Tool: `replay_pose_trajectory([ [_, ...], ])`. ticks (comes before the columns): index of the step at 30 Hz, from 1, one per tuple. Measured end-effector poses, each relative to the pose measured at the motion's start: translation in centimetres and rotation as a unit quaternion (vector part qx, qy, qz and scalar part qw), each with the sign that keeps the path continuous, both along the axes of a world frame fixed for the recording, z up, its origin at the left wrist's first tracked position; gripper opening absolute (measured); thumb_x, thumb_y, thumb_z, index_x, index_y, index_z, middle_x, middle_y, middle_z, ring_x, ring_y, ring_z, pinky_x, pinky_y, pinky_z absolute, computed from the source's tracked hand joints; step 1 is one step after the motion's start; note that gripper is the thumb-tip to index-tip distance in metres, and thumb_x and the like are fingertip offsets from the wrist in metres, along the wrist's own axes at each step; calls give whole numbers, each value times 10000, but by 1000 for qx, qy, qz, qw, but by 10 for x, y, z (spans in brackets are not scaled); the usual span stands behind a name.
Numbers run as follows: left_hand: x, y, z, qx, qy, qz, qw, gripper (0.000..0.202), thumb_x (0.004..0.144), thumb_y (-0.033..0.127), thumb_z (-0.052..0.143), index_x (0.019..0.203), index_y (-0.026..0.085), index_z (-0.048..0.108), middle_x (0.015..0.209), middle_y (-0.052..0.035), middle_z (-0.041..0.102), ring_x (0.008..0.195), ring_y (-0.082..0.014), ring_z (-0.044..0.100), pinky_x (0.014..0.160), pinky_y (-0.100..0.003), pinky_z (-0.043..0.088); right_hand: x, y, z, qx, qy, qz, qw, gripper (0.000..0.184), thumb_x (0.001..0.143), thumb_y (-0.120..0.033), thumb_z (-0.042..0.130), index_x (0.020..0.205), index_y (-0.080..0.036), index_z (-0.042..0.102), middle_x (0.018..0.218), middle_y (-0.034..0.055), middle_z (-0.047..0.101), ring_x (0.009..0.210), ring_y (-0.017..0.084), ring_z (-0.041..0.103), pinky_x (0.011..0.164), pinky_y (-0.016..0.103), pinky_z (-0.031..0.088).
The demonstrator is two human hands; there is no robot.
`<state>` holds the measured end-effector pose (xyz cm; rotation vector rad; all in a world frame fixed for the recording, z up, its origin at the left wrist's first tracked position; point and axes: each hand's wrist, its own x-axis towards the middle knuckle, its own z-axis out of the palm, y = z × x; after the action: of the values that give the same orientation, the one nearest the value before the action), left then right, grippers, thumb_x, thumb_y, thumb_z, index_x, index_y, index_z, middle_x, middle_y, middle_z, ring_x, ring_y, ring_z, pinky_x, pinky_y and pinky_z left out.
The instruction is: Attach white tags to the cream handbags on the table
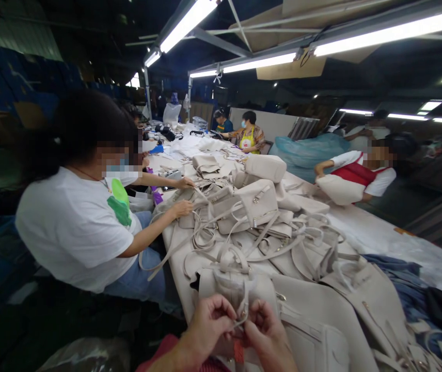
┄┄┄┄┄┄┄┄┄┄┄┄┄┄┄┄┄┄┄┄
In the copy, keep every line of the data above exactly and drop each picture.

Answer box:
Tool: `replay_pose_trajectory([ [_, ...], ])`. ticks (comes before the columns): index of the step at 30 Hz, from 1, one per tuple. Measured end-effector poses, each relative to the pose measured at the motion's start: translation in centimetres and rotation as a unit quaternion (vector part qx, qy, qz and scalar part qw), each with the sign that keeps the path continuous, both along the axes of a world frame fixed for the recording, z up, its origin at the left wrist's first tracked position; gripper opening absolute (measured); thumb_x, thumb_y, thumb_z, index_x, index_y, index_z, middle_x, middle_y, middle_z, ring_x, ring_y, ring_z, pinky_x, pinky_y, pinky_z absolute, computed from the source's tracked hand joints; step 1 is one step after the motion's start; note that gripper is the thumb-tip to index-tip distance in metres, and thumb_x and the like are fingertip offsets from the wrist in metres, along the wrist's own axes at each step; calls give whole numbers, each value times 10000, but by 1000 for qx, qy, qz, qw, but by 10 for x, y, z (spans in brackets are not scaled); the usual span stands behind a name.
Numbers run as follows: left_hand: x, y, z, qx, qy, qz, qw, gripper (0.000..0.202), thumb_x (0.004..0.144), thumb_y (-0.033..0.127), thumb_z (-0.052..0.143), index_x (0.019..0.203), index_y (-0.026..0.085), index_z (-0.048..0.108), middle_x (0.015..0.209), middle_y (-0.052..0.035), middle_z (-0.041..0.102), ring_x (0.008..0.195), ring_y (-0.082..0.014), ring_z (-0.044..0.100), pinky_x (0.014..0.160), pinky_y (-0.100..0.003), pinky_z (-0.043..0.088); right_hand: x, y, z, qx, qy, qz, qw, gripper (0.000..0.184), thumb_x (0.001..0.143), thumb_y (-0.120..0.033), thumb_z (-0.042..0.130), index_x (0.020..0.205), index_y (-0.080..0.036), index_z (-0.042..0.102), middle_x (0.018..0.218), middle_y (-0.034..0.055), middle_z (-0.047..0.101), ring_x (0.009..0.210), ring_y (-0.017..0.084), ring_z (-0.041..0.103), pinky_x (0.011..0.164), pinky_y (-0.016..0.103), pinky_z (-0.031..0.088).
The demonstrator is two human hands; there is no robot.
`<state>` holds the measured end-effector pose (xyz cm; rotation vector rad; all in a world frame fixed for the recording, z up, its origin at the left wrist's first tracked position; point and axes: each hand's wrist, its own x-axis towards the middle knuckle, its own z-axis out of the palm, y = z × x; after the action: of the values that give the same orientation, the one nearest the value before the action), left then right, grippers, thumb_x, thumb_y, thumb_z, index_x, index_y, index_z, middle_x, middle_y, middle_z, ring_x, ring_y, ring_z, pinky_x, pinky_y and pinky_z left out.
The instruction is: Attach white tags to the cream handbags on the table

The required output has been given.